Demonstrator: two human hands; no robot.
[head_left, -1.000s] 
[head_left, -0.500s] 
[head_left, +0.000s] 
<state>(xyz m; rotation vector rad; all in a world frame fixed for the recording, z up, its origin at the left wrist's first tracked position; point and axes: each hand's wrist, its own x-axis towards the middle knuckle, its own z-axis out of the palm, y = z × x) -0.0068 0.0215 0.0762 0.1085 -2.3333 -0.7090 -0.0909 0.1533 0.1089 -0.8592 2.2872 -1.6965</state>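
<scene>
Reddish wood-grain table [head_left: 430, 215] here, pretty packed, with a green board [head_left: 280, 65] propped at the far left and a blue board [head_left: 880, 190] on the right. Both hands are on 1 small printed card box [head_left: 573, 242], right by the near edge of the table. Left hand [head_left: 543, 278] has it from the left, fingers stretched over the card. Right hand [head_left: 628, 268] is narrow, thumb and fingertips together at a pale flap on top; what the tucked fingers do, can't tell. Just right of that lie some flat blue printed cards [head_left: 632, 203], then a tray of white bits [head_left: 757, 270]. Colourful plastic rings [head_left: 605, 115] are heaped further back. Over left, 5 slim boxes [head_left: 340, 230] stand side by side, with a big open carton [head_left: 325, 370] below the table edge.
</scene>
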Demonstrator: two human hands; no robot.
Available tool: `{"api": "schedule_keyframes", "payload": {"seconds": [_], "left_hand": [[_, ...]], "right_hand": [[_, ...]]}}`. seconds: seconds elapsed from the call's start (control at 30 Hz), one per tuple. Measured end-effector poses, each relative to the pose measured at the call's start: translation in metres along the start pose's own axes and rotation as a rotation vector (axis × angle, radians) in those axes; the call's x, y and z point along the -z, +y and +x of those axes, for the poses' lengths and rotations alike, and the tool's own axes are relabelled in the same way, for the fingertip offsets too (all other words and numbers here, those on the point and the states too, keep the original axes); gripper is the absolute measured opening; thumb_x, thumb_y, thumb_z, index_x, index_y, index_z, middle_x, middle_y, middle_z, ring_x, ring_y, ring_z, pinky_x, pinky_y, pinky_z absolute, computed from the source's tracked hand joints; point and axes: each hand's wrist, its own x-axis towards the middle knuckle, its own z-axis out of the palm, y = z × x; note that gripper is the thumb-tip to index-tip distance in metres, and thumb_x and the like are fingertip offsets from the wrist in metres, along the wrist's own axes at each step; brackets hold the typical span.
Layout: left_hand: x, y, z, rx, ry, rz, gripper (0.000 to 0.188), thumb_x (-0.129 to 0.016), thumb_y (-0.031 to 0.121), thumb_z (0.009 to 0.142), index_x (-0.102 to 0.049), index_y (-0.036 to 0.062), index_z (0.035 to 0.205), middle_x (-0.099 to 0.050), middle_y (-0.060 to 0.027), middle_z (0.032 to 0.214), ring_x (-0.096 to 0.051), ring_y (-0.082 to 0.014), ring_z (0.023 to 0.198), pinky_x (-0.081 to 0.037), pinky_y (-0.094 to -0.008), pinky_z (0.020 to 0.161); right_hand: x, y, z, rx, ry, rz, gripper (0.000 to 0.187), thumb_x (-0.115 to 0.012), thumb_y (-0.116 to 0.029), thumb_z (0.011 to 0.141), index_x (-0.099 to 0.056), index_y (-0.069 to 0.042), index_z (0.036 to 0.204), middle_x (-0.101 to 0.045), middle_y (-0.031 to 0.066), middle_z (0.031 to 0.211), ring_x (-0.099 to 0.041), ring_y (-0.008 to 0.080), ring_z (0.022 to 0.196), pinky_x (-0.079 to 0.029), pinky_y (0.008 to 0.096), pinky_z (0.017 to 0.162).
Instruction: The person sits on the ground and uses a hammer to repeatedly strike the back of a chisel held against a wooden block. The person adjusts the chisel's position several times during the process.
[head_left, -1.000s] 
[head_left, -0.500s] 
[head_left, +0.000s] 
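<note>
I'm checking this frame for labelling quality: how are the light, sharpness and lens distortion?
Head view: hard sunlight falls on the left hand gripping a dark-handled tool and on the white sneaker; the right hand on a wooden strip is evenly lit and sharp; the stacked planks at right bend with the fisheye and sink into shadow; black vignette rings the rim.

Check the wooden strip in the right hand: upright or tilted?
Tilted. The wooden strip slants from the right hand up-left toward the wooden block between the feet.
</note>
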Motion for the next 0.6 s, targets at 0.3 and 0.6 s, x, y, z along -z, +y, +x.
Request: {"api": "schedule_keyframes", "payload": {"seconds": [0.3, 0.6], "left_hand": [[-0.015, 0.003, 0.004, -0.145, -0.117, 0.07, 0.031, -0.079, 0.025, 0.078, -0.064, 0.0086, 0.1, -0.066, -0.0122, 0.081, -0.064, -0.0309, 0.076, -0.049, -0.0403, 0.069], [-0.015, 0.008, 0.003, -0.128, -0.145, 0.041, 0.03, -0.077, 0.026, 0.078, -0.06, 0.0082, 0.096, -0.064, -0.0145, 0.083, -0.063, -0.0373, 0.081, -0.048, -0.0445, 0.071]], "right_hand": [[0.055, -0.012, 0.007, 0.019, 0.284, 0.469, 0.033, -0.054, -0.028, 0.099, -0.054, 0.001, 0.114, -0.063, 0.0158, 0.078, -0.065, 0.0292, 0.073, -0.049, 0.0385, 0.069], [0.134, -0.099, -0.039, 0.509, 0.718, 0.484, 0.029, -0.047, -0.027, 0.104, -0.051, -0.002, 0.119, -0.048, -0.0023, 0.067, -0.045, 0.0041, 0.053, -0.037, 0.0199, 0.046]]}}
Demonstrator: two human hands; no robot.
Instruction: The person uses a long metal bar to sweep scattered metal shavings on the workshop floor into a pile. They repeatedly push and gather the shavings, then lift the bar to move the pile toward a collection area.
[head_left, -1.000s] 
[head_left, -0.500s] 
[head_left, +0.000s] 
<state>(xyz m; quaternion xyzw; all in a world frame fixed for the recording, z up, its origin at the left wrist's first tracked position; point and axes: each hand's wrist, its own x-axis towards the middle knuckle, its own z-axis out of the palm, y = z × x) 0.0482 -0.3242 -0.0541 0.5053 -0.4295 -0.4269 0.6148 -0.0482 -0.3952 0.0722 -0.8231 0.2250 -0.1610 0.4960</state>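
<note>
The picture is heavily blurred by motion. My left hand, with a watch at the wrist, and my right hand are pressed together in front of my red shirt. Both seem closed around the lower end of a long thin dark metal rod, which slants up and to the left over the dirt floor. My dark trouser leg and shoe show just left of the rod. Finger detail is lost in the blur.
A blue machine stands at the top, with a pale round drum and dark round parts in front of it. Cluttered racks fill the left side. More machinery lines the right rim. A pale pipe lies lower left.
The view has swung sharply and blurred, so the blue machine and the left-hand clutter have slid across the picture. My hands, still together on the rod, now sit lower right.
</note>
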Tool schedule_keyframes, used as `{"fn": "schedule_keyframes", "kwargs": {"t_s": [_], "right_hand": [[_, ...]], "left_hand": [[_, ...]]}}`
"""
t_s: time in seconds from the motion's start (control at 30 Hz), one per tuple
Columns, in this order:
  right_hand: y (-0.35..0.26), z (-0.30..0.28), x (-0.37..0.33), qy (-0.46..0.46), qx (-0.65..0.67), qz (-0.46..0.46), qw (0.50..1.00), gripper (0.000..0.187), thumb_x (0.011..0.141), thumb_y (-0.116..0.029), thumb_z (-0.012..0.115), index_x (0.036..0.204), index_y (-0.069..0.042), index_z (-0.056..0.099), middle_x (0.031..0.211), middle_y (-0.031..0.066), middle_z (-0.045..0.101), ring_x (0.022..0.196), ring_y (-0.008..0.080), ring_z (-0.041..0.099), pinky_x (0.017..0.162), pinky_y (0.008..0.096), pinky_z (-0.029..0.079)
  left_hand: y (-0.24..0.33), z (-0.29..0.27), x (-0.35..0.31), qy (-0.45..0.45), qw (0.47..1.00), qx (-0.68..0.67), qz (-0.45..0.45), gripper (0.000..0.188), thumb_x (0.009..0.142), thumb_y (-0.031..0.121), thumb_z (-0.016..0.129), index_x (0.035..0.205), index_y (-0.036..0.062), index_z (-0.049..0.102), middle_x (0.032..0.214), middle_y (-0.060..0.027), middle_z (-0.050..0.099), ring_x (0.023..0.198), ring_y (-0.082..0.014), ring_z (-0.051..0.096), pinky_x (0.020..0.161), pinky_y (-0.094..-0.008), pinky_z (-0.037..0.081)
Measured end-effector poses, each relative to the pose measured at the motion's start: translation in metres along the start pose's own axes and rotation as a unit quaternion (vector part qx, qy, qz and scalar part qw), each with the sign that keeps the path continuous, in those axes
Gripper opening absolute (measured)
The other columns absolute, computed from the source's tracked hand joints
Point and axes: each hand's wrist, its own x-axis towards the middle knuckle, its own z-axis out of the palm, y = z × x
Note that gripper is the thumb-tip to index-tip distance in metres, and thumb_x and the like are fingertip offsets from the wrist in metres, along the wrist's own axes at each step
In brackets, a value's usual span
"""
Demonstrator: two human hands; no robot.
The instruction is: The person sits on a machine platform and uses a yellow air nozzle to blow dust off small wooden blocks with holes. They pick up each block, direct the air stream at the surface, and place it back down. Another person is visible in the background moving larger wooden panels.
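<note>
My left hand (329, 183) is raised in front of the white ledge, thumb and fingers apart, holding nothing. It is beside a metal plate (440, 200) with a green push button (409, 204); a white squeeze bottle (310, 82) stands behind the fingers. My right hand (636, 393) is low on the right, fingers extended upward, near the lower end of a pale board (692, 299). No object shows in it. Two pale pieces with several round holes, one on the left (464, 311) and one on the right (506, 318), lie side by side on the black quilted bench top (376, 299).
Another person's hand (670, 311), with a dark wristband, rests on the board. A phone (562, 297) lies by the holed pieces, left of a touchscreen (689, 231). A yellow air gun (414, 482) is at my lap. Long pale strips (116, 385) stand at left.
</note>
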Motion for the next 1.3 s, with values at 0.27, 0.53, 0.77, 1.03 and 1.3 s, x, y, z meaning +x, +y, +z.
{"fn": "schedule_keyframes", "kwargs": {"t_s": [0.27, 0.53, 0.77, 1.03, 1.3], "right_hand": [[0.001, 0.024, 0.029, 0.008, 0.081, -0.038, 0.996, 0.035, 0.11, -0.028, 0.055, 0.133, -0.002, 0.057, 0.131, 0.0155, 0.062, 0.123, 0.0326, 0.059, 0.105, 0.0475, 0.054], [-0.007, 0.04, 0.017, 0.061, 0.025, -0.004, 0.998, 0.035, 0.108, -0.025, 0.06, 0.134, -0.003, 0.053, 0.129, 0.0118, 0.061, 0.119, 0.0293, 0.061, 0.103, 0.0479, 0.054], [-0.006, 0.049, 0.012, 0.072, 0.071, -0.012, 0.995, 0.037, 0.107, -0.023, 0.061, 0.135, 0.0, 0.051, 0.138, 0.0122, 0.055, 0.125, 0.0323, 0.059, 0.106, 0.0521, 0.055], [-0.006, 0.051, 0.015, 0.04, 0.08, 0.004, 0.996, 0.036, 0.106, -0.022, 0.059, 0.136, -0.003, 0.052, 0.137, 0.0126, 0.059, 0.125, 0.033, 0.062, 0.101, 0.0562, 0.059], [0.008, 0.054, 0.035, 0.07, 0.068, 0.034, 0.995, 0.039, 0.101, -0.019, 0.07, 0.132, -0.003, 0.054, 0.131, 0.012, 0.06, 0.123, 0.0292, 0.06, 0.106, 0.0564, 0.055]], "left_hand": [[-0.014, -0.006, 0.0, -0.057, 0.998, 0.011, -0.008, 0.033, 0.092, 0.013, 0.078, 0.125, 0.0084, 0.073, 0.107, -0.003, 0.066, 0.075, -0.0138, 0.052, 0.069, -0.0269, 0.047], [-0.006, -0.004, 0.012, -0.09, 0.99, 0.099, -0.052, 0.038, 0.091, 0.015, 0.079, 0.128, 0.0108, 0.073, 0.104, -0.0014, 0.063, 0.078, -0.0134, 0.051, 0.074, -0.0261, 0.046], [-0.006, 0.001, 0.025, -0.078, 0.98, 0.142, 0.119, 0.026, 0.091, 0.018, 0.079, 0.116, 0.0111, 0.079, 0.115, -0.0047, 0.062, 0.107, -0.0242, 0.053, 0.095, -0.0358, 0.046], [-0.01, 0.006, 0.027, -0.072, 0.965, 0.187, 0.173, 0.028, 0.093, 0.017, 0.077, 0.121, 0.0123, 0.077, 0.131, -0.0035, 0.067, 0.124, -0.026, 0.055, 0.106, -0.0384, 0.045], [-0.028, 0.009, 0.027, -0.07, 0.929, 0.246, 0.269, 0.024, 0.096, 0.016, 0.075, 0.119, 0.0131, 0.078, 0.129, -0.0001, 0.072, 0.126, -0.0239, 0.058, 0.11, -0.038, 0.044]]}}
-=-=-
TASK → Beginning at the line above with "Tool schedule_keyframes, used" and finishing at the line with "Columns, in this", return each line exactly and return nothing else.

RESPONSE →
Tool schedule_keyframes, used as `{"fn": "schedule_keyframes", "kwargs": {"t_s": [_], "right_hand": [[_, ...]], "left_hand": [[_, ...]]}}`
"""
t_s: time in seconds from the motion's start (control at 30 Hz), one per tuple
Columns, in this order:

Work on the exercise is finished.